Researchers looked at the DNA of 560 different breast tumors and identified 93 different genes that can start a cell down the path to malignancy. Researchers say most of the common genes involved in breast cancer were identified, five of which were not previously connected to the disease.
Because the researchers were able to group the different cancers by which mutated genes caused the disease, medicines can be used that already target some of these genes, and new treatments can potentially be created.
All of this is part of what President Obama was hoping for when he launched his Precision Medicine Initiative—figuring out personalized medicines based on the unique characteristics of patients, as opposed to the way most cases are approached today, with the same treatments given to all patients with a specific disease.
As DNA sequencing becomes less expensive, the tumors of a greater number of people will be sequenced, hopefully leading to more and more specific treatments, with fewer side effects. (And let’s hope that any newly designed drugs won't be priced so high that patients can't make use of them.)

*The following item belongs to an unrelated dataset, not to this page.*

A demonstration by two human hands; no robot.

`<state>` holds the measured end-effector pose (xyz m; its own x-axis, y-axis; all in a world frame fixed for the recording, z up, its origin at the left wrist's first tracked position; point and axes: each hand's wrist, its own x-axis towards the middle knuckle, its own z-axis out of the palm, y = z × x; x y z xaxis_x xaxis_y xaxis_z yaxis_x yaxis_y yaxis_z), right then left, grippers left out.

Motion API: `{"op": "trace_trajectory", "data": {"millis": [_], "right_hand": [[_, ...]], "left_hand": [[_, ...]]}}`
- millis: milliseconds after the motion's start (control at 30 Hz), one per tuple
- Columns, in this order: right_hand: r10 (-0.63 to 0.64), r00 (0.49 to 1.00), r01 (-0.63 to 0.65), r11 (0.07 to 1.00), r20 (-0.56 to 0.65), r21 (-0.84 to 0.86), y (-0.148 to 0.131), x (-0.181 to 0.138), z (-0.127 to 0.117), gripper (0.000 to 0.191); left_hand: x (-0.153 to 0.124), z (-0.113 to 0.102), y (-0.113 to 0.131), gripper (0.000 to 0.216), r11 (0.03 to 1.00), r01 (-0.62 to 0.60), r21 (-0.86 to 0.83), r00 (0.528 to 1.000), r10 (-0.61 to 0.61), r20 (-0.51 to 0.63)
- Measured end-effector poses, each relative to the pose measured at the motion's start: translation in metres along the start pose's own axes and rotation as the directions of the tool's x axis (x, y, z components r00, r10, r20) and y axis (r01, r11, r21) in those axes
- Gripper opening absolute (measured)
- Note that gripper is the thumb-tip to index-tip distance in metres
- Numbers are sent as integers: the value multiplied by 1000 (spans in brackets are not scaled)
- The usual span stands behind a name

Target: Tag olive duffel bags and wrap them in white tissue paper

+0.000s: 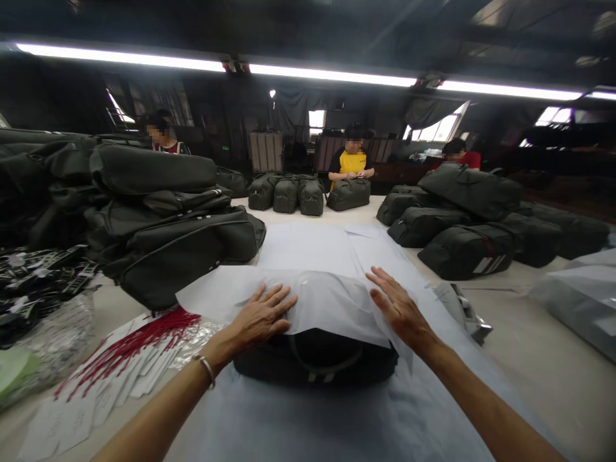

More Computing Power Applied
Finding these 93 genes was a herculean task. In fact, it could not have been done even a few years ago; because of the way cancer starts and progresses, the amount of DNA sequencing and the computational power necessary is extraordinary.
Cancer begins when key parts of a cell’s DNA are altered. When the parts of our cells that fix this damage become broken -- due to our environment, health choices, or just bad luck -- that is where the trouble starts, as the mutations are now free to accumulate in a big way.
Most of those mutations, however, have nothing to do with the cell being cancerous. So, distinguishing the few "driver" mutations, the ones that contribute to the cancer, from the inconsequential "passenger" mutations is extremely time-intensive. The process is made even more complex due to the fact that not all of a tumor's cancer cells share the same mutations.
But with a lot of computational work, this group has been able to pinpoint the genes that, when damaged, can cause a cell to become cancerous. As these brute force techniques are applied to different types of cancers, new and better treatments may be revealed as well.